THE DATA:
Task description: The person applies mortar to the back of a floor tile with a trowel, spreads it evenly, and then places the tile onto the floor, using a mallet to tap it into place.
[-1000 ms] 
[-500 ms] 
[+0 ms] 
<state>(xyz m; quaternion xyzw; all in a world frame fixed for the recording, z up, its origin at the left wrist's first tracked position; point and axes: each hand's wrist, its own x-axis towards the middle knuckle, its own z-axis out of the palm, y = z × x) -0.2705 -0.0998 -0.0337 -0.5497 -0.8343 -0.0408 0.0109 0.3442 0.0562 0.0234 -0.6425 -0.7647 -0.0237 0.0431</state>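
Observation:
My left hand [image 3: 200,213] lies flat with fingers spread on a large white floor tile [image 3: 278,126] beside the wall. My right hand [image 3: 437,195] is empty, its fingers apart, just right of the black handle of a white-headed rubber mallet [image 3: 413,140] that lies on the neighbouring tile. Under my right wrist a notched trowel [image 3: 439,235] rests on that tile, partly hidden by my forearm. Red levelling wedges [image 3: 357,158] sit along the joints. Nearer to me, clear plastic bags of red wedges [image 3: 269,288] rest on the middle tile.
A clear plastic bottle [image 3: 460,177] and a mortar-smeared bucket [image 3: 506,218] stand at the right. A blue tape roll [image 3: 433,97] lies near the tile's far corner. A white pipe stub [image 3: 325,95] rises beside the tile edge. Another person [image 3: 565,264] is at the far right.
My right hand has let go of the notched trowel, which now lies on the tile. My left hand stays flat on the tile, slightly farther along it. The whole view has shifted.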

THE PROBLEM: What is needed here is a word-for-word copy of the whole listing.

RESPONSE AREA:
Task description: The person applies mortar to the back of a floor tile with a trowel, spreads it evenly, and then places the tile onto the floor, using a mallet to tap it into place.
[-1000 ms] 
[-500 ms] 
[+0 ms] 
<state>(xyz m; quaternion xyzw; all in a world frame fixed for the recording, z up, its origin at the left wrist's first tracked position; point and axes: each hand's wrist, its own x-axis towards the middle knuckle, its own z-axis out of the palm, y = z × x) -0.2705 -0.0998 -0.0337 -0.5497 -0.8343 -0.0408 0.0109 0.3442 0.0562 0.0234 -0.6425 -0.7647 -0.0237 0.0431</state>
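Observation:
My left hand [image 3: 200,213] lies flat with fingers spread on a large white floor tile [image 3: 278,126] beside the wall. My right hand [image 3: 437,195] is empty, its fingers apart, just right of the black handle of a white-headed rubber mallet [image 3: 413,140] that lies on the neighbouring tile. Under my right wrist a notched trowel [image 3: 439,235] rests on that tile, partly hidden by my forearm. Red levelling wedges [image 3: 357,158] sit along the joints. Nearer to me, clear plastic bags of red wedges [image 3: 269,288] rest on the middle tile.
A clear plastic bottle [image 3: 460,177] and a mortar-smeared bucket [image 3: 506,218] stand at the right. A blue tape roll [image 3: 433,97] lies near the tile's far corner. A white pipe stub [image 3: 325,95] rises beside the tile edge. Another person [image 3: 565,264] is at the far right.
My right hand has let go of the notched trowel, which now lies on the tile. My left hand stays flat on the tile, slightly farther along it. The whole view has shifted.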

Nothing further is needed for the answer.